[Start of Attachment]

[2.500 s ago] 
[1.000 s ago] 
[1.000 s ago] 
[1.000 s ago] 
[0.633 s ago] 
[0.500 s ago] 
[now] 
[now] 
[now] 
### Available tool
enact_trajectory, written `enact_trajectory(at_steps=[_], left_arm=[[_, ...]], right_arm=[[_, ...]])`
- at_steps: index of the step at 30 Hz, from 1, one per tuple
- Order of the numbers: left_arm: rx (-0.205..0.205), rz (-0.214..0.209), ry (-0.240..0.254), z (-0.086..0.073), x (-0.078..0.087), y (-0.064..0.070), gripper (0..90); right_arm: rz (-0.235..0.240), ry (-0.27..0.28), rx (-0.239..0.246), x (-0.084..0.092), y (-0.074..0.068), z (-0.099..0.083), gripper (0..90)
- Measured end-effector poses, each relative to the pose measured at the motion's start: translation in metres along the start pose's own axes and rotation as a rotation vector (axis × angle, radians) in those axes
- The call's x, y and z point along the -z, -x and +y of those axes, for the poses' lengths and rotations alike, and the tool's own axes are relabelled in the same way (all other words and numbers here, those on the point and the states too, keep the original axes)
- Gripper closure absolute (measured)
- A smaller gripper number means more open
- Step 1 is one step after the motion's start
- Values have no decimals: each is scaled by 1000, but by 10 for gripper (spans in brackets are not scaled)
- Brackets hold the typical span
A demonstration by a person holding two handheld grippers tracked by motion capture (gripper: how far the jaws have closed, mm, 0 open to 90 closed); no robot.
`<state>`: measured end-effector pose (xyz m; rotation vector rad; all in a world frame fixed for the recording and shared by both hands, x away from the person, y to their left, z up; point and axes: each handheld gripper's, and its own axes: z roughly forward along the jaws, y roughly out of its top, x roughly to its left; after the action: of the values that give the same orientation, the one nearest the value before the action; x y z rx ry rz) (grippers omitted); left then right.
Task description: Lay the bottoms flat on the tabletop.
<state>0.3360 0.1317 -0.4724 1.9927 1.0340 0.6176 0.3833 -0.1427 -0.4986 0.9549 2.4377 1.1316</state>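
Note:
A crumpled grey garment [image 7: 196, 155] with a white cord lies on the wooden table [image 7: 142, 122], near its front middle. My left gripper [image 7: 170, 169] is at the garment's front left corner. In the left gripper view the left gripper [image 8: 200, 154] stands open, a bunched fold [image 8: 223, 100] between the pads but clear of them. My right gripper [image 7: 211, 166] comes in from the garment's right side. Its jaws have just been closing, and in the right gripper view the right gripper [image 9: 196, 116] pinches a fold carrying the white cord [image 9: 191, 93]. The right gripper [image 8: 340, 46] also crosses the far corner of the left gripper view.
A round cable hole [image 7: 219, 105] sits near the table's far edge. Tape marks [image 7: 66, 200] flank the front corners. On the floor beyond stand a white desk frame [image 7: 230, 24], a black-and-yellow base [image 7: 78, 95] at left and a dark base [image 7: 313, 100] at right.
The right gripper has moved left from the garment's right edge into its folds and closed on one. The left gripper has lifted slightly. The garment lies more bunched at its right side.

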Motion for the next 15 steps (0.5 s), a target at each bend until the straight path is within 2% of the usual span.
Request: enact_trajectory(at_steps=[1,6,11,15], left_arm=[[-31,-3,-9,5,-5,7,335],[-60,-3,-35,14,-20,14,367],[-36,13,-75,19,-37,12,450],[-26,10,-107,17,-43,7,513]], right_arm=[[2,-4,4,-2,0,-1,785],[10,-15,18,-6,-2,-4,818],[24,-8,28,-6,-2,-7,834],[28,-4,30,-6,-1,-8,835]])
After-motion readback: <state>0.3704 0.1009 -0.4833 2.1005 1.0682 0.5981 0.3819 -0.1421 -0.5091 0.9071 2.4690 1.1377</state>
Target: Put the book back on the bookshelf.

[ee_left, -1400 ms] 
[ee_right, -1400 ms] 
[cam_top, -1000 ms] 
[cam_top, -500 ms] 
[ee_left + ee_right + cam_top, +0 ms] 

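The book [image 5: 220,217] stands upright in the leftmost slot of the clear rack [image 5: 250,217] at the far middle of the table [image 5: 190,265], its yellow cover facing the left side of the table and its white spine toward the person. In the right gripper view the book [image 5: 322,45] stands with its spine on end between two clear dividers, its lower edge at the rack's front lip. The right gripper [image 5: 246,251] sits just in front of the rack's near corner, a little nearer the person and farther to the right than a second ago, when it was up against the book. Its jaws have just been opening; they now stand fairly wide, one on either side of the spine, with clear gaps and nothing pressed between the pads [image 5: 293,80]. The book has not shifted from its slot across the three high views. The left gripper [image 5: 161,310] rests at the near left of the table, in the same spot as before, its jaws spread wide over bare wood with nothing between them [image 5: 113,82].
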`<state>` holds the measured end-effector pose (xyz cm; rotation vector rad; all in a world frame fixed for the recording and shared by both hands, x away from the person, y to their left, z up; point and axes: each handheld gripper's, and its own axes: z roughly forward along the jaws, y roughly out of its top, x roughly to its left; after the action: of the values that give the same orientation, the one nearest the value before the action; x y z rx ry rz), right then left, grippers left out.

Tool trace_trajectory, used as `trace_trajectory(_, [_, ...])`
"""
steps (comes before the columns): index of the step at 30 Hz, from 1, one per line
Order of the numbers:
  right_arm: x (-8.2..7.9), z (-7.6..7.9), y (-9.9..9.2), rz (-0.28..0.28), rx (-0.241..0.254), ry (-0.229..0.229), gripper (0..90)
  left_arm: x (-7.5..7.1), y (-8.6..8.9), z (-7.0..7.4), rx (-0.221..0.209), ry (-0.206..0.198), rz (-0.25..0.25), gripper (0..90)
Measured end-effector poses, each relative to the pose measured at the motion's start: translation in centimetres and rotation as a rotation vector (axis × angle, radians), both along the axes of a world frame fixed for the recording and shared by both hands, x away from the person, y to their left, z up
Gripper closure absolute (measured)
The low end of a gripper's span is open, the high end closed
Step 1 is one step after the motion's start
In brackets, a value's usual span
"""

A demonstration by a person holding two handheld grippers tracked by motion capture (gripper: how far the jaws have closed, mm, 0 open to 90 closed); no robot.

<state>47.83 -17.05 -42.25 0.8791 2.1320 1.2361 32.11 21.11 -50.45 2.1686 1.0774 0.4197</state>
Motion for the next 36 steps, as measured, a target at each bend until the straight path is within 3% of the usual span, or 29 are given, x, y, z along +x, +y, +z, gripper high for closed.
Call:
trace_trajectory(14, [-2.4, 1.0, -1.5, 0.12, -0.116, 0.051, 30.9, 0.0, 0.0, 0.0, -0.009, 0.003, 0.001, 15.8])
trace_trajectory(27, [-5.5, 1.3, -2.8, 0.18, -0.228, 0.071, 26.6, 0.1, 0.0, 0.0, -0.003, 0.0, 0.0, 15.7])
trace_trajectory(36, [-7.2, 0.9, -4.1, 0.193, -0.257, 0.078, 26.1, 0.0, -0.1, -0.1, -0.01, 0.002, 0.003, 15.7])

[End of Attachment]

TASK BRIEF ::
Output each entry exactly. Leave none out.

REPLY ::
[2.500 s ago] 
[1.000 s ago] 
[1.000 s ago] 
[1.000 s ago] 
[0.633 s ago] 
[0.500 s ago] 
[now] 
[now] 
[now] 
### Available tool
enact_trajectory, written `enact_trajectory(at_steps=[_], left_arm=[[_, ...]], right_arm=[[_, ...]])`
- at_steps: index of the step at 30 Hz, from 1, one per tuple
- Order of the numbers: left_arm: rx (-0.205..0.205), rz (-0.214..0.209), ry (-0.240..0.254), z (-0.086..0.073), x (-0.078..0.087), y (-0.064..0.070), gripper (0..90); right_arm: rz (-0.235..0.240), ry (-0.27..0.28), rx (-0.239..0.246), x (-0.084..0.092), y (-0.074..0.068), z (-0.099..0.083), gripper (0..90)
- Measured end-effector poses, each relative to the pose measured at the motion's start: translation in metres along the start pose's own axes and rotation as a rotation vector (axis × angle, radians) in those axes
- The call's x, y and z point along the -z, -x and +y of those axes, for the poses' lengths and rotations alike, and the tool's own axes are relabelled in the same way (all other words and numbers here, those on the point and the states too, keep the original axes)
- Gripper closure absolute (measured)
- A smaller gripper number means more open
- Step 1 is one step after the motion's start
- Values have no decimals: each is scaled by 1000, but by 10 for gripper (spans in brackets are not scaled)
- Brackets hold the typical span
A demonstration by a person holding two handheld grippers tracked by motion capture (gripper: how far the jaws have closed, mm, 0 open to 90 closed); no robot.
`<state>`: measured end-effector pose (xyz m; rotation vector rad; all in a world frame fixed for the recording and shared by both hands, x away from the person, y to their left, z up; point and axes: each handheld gripper's, and its own axes: z roughly forward along the jaws, y roughly out of its top, x roughly to its left; after the action: of the values that give the same orientation, the one nearest the value before the action; x y z rx ry rz) (grippers omitted); left then right.
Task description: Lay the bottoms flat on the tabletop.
<state>0.3360 0.1317 -0.4724 1.9927 1.0340 0.6176 0.3833 -0.1427 -0.4986 0.9549 2.4377 1.1316</state>
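Note:
A crumpled grey garment [image 7: 196, 155] with a white cord lies on the wooden table [image 7: 142, 122], near its front middle. My left gripper [image 7: 170, 169] is at the garment's front left corner. In the left gripper view the left gripper [image 8: 200, 154] stands open, a bunched fold [image 8: 223, 100] between the pads but clear of them. My right gripper [image 7: 211, 166] comes in from the garment's right side. Its jaws have just been closing, and in the right gripper view the right gripper [image 9: 196, 116] pinches a fold carrying the white cord [image 9: 191, 93]. The right gripper [image 8: 340, 46] also crosses the far corner of the left gripper view.
A round cable hole [image 7: 219, 105] sits near the table's far edge. Tape marks [image 7: 66, 200] flank the front corners. On the floor beyond stand a white desk frame [image 7: 230, 24], a black-and-yellow base [image 7: 78, 95] at left and a dark base [image 7: 313, 100] at right.
The right gripper has moved left from the garment's right edge into its folds and closed on one. The left gripper has lifted slightly. The garment lies more bunched at its right side.
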
Motion for the next 15 steps (0.5 s), a target at each bend until the straight path is within 2% of the usual span.
Request: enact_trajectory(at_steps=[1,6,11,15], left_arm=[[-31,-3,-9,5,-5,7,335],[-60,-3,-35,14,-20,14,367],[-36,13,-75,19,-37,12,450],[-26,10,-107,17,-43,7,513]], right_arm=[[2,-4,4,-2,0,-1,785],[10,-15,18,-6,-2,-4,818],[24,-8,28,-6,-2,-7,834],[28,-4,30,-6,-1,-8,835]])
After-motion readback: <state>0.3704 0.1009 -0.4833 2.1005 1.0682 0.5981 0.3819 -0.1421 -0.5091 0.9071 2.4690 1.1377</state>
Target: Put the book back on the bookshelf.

[ee_left, -1400 ms] 
[ee_right, -1400 ms] 
[cam_top, -1000 ms] 
[cam_top, -500 ms] 
[ee_left + ee_right + cam_top, +0 ms] 

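The book [image 5: 220,217] stands upright in the leftmost slot of the clear rack [image 5: 250,217] at the far middle of the table [image 5: 190,265], its yellow cover facing the left side of the table and its white spine toward the person. In the right gripper view the book [image 5: 322,45] stands with its spine on end between two clear dividers, its lower edge at the rack's front lip. The right gripper [image 5: 246,251] sits just in front of the rack's near corner, a little nearer the person and farther to the right than a second ago, when it was up against the book. Its jaws have just been opening; they now stand fairly wide, one on either side of the spine, with clear gaps and nothing pressed between the pads [image 5: 293,80]. The book has not shifted from its slot across the three high views. The left gripper [image 5: 161,310] rests at the near left of the table, in the same spot as before, its jaws spread wide over bare wood with nothing between them [image 5: 113,82].
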`<state>` holds the measured end-effector pose (xyz cm; rotation vector rad; all in a world frame fixed for the recording and shared by both hands, x away from the person, y to their left, z up; point and axes: each handheld gripper's, and its own axes: z roughly forward along the jaws, y roughly out of its top, x roughly to its left; after the action: of the values that give the same orientation, the one nearest the value before the action; x y z rx ry rz), right then left, grippers left out.

Tool trace_trajectory, used as `trace_trajectory(_, [_, ...])`
"""
steps (comes before the columns): index of the step at 30 Hz, from 1, one per line
Order of the numbers:
  right_arm: x (-8.2..7.9), z (-7.6..7.9), y (-9.9..9.2), rz (-0.28..0.28), rx (-0.241..0.254), ry (-0.229..0.229), gripper (0..90)
  left_arm: x (-7.5..7.1), y (-8.6..8.9), z (-7.0..7.4), rx (-0.221..0.209), ry (-0.206..0.198), rz (-0.25..0.25), gripper (0..90)
Measured end-effector poses, each relative to the pose measured at the motion's start: translation in centimetres and rotation as a rotation vector (axis × angle, radians), both along the axes of a world frame fixed for the recording and shared by both hands, x away from the person, y to their left, z up
Gripper closure absolute (measured)
The low end of a gripper's span is open, the high end closed
Step 1 is one step after the motion's start
In brackets, a value's usual span
"""

A demonstration by a person holding two handheld grippers tracked by motion capture (gripper: how far the jaws have closed, mm, 0 open to 90 closed); no robot.

<state>47.83 -17.05 -42.25 0.8791 2.1320 1.2361 32.11 21.11 -50.45 2.1686 1.0774 0.4197</state>
Motion for the next 36 steps, as measured, a target at each bend until the straight path is within 3% of the usual span, or 29 are given, x, y, z along +x, +y, +z, gripper high for closed.
Call:
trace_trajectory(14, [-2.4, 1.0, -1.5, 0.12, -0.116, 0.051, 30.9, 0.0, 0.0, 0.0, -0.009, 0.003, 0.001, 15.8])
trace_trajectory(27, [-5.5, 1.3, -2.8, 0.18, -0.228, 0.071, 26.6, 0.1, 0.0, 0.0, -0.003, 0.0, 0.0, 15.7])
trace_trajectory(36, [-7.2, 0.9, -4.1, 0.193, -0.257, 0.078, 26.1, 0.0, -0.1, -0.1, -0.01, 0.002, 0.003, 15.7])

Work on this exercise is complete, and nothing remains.